Within the listing below, how many lines contain the word "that"? Answer with the number only.
■ ■ ■ ■ ■ ■ ■
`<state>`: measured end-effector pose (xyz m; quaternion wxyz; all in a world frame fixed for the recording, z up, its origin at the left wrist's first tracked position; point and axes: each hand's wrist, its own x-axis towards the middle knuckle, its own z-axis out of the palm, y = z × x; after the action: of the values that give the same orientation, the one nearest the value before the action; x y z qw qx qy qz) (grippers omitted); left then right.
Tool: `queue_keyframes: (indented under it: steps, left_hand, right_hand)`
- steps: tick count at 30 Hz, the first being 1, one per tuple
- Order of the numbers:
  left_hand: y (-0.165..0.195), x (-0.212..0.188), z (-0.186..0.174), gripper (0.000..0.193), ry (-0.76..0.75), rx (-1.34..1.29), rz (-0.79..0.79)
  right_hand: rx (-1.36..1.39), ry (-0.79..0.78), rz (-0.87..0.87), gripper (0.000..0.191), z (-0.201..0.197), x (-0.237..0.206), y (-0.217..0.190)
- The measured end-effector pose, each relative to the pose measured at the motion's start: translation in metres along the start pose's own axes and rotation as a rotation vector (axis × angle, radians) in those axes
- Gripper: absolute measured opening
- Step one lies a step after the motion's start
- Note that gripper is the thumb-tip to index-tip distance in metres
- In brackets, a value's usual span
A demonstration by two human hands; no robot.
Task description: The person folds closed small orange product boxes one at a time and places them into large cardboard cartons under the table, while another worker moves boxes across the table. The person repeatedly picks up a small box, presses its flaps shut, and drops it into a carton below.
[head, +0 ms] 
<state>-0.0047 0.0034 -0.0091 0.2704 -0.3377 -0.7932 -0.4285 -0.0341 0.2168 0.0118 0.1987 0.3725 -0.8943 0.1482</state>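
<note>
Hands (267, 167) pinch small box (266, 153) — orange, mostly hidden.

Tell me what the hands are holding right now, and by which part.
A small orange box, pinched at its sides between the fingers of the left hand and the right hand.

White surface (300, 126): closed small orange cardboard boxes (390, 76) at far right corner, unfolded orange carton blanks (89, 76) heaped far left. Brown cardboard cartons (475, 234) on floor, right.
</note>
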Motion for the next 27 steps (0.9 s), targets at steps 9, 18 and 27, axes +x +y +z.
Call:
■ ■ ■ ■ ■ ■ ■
Solution for this task: 2